### ASSIGNED TASK
From the first line of the data below, copy each line up to the one containing "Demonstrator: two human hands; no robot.", and include that line too.

━━━ INFORMATION PROVIDED ━━━

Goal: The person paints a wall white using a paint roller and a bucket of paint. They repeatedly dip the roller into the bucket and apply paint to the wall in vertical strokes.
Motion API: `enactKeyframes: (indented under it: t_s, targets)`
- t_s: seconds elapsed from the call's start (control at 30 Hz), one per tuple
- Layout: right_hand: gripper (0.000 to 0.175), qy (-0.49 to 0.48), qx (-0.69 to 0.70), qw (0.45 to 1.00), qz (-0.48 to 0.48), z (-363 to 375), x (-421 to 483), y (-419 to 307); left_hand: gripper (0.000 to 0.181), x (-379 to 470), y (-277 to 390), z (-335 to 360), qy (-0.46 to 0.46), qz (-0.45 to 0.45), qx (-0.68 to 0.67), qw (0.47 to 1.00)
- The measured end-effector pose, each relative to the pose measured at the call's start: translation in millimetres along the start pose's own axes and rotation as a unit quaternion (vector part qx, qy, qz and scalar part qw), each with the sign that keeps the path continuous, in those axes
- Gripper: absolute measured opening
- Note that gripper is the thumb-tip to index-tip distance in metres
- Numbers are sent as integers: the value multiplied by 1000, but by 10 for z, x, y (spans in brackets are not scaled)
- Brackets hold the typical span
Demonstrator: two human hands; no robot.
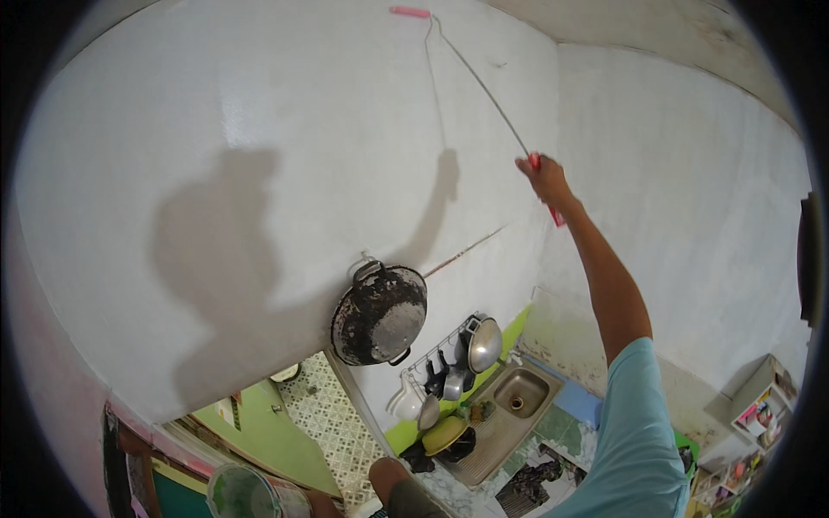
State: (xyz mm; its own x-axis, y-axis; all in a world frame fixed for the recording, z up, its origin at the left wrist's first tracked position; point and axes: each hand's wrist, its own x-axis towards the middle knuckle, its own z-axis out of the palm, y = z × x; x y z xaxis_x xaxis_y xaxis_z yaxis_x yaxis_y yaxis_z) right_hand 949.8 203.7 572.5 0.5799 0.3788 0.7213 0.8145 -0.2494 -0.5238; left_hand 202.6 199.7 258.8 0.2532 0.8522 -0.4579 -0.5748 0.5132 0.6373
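My right hand (pixel 546 181) is raised near the wall corner, shut on the red handle of a paint roller (pixel 482 84). The long thin metal rod runs up and left from the fist to a small pink roller sleeve (pixel 410 11) at the top of the white wall (pixel 337 110); whether the sleeve touches the wall I cannot tell. Shadows of the head, arm and roller fall on this wall. My left hand is out of view. A paint bucket (pixel 243 495) with green and white stains stands at the bottom left, beside a bare knee.
A blackened wok (pixel 382 317) hangs on the wall. Below and right are a rack of pans (pixel 453 382), a steel sink (pixel 518 395), a yellow bowl (pixel 444 435) and a cluttered shelf (pixel 764 401). A green door (pixel 278 434) stands over the patterned floor (pixel 327 414).
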Motion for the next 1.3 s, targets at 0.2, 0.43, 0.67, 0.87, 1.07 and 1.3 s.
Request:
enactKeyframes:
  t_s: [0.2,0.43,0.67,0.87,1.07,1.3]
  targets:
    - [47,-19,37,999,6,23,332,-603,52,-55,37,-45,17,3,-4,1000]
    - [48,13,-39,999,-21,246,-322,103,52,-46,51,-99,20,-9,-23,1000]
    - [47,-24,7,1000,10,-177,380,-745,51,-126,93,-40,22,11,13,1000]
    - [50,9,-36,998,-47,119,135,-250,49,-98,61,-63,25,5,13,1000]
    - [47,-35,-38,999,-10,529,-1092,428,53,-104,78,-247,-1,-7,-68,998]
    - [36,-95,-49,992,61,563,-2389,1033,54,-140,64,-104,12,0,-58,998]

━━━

### ANSWER AREA
Goal: The person paints a wall white using a paint roller and a bucket of paint. They repeatedly dip the roller into the bucket and apply paint to the wall in vertical strokes.
Motion API: `enactKeyframes: (indented under it: t_s, targets)`
- t_s: seconds elapsed from the call's start (control at 30 Hz), one per tuple
- Layout: right_hand: gripper (0.000 to 0.175), qy (-0.49 to 0.48), qx (-0.69 to 0.70), qw (0.45 to 1.00), qz (-0.48 to 0.48), z (-363 to 375), x (-421 to 483), y (-419 to 307); left_hand: gripper (0.000 to 0.181), x (-379 to 470), y (-277 to 390), z (-335 to 360), qy (-0.46 to 0.46), qz (-0.45 to 0.45), qx (-0.68 to 0.67), qw (0.47 to 1.00)
- The measured end-effector pose, each relative to the pose measured at the call's start: translation in millimetres along the start pose's own axes and rotation as a unit quaternion (vector part qx, qy, qz and scalar part qw), each with the sign that keeps the path continuous, in those axes
- Gripper: absolute measured opening
- Note that gripper is the thumb-tip to index-tip distance in metres
- Numbers are sent as integers: the value multiplied by 1000, but by 10 for z, x, y (spans in brackets are not scaled)
- Brackets hold the typical span
Demonstrator: two human hands; no robot.

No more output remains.